--- RECORDED DATA ---

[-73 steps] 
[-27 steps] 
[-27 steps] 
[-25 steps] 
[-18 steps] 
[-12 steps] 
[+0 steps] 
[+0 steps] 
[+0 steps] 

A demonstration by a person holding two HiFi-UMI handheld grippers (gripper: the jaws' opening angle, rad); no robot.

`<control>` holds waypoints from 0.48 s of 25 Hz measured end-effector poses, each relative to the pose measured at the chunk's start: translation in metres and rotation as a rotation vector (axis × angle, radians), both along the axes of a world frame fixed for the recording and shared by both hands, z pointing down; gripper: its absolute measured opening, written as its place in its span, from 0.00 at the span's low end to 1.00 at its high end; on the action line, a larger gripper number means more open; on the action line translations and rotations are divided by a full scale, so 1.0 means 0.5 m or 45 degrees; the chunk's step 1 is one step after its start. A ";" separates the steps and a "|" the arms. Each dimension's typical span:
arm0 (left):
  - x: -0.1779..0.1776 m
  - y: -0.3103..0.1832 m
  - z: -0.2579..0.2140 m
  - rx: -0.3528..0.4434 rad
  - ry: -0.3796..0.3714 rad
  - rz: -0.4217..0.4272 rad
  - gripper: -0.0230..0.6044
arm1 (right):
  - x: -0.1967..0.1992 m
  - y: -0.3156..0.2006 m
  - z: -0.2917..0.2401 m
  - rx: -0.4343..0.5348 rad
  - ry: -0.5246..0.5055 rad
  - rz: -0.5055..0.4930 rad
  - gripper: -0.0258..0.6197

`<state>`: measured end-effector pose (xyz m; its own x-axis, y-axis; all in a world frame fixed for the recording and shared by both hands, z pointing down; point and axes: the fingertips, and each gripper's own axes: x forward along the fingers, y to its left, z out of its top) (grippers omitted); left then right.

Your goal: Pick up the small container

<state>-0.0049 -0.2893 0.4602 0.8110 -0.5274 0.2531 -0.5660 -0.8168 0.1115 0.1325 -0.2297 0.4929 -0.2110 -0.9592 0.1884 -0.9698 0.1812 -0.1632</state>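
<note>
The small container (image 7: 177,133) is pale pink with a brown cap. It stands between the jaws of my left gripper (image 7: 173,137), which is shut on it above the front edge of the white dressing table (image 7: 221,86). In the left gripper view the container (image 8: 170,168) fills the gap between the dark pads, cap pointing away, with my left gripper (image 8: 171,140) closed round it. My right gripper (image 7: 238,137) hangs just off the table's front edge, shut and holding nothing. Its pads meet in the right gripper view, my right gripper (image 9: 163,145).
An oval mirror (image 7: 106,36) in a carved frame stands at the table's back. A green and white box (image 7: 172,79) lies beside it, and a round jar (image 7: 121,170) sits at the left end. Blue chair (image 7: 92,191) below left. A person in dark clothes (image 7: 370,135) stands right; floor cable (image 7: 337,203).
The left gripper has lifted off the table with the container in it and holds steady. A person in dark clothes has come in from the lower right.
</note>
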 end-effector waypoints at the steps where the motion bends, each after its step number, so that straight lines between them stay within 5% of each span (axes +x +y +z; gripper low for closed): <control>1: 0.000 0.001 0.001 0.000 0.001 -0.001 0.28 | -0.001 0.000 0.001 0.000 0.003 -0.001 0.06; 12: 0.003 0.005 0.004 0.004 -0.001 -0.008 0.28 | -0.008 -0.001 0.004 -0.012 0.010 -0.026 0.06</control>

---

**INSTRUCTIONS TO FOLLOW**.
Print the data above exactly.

**EXERCISE RESPONSE**.
[-73 steps] 
[-27 steps] 
[-27 steps] 
[-25 steps] 
[-18 steps] 
[-12 steps] 
[+0 steps] 
[+0 steps] 
[+0 steps] 

A demonstration by a person holding two HiFi-UMI handheld grippers (gripper: the jaws' opening angle, rad); no robot.

`<control>` holds waypoints from 0.48 s of 25 Hz measured end-effector poses, each relative to the pose measured at the chunk's start: translation in metres and rotation as a rotation vector (axis × angle, radians), both along the axes of a world frame fixed for the recording and shared by both hands, z pointing down; gripper: its absolute measured opening, written as its place in its span, from 0.00 at the span's low end to 1.00 at its high end; on the action line, a larger gripper number means more open; on the action line translations and rotations are divided by a full scale, so 1.0 means 0.5 m or 45 degrees; the chunk's step 1 is one step after its start. A ";" separates the steps and a "|" the arms. Each dimension's typical span:
arm0 (left):
  - x: -0.1779..0.1776 m
  - y: -0.3103..0.1832 m
  - z: -0.2579..0.2140 m
  - rx: -0.3528..0.4434 rad
  - ry: -0.3796..0.3714 rad
  - rz: -0.4217..0.4272 rad
  - gripper: -0.0230..0.6044
arm1 (right):
  - x: -0.1967..0.1992 m
  - y: -0.3156..0.2006 m
  - z: -0.2917..0.2401 m
  - rx: -0.4343..0.5348 rad
  - ry: -0.5246..0.5055 rad
  - rz: -0.5055..0.4930 rad
  - gripper: -0.0258..0.6197

`<state>`: measured end-effector pose (xyz m; its own x-axis, y-axis; all in a world frame fixed for the recording and shared by both hands, z pointing down; point and axes: the fingertips, and each gripper's own axes: x forward along the fingers, y to its left, z out of its top) (grippers omitted); left then right.

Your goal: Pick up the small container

<state>-0.0049 -0.2893 0.4602 0.8110 -0.5274 0.2531 -0.5660 -0.8168 0.1115 0.1325 -0.2297 0.4929 -0.2110 -0.9592 0.1884 -0.9698 0.1812 -0.1632</state>
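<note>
The small container (image 7: 177,133) is pale pink with a brown cap. It stands between the jaws of my left gripper (image 7: 173,137), which is shut on it above the front edge of the white dressing table (image 7: 221,86). In the left gripper view the container (image 8: 170,168) fills the gap between the dark pads, cap pointing away, with my left gripper (image 8: 171,140) closed round it. My right gripper (image 7: 238,137) hangs just off the table's front edge, shut and holding nothing. Its pads meet in the right gripper view, my right gripper (image 9: 163,145).
An oval mirror (image 7: 106,36) in a carved frame stands at the table's back. A green and white box (image 7: 172,79) lies beside it, and a round jar (image 7: 121,170) sits at the left end. Blue chair (image 7: 92,191) below left. A person in dark clothes (image 7: 370,135) stands right; floor cable (image 7: 337,203).
The left gripper has lifted off the table with the container in it and holds steady. A person in dark clothes has come in from the lower right.
</note>
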 end-effector waypoints at the steps where the motion bends, each after its step number, so that straight lines between them stay within 5% of each span (axes +x +y +z; gripper low for closed): <control>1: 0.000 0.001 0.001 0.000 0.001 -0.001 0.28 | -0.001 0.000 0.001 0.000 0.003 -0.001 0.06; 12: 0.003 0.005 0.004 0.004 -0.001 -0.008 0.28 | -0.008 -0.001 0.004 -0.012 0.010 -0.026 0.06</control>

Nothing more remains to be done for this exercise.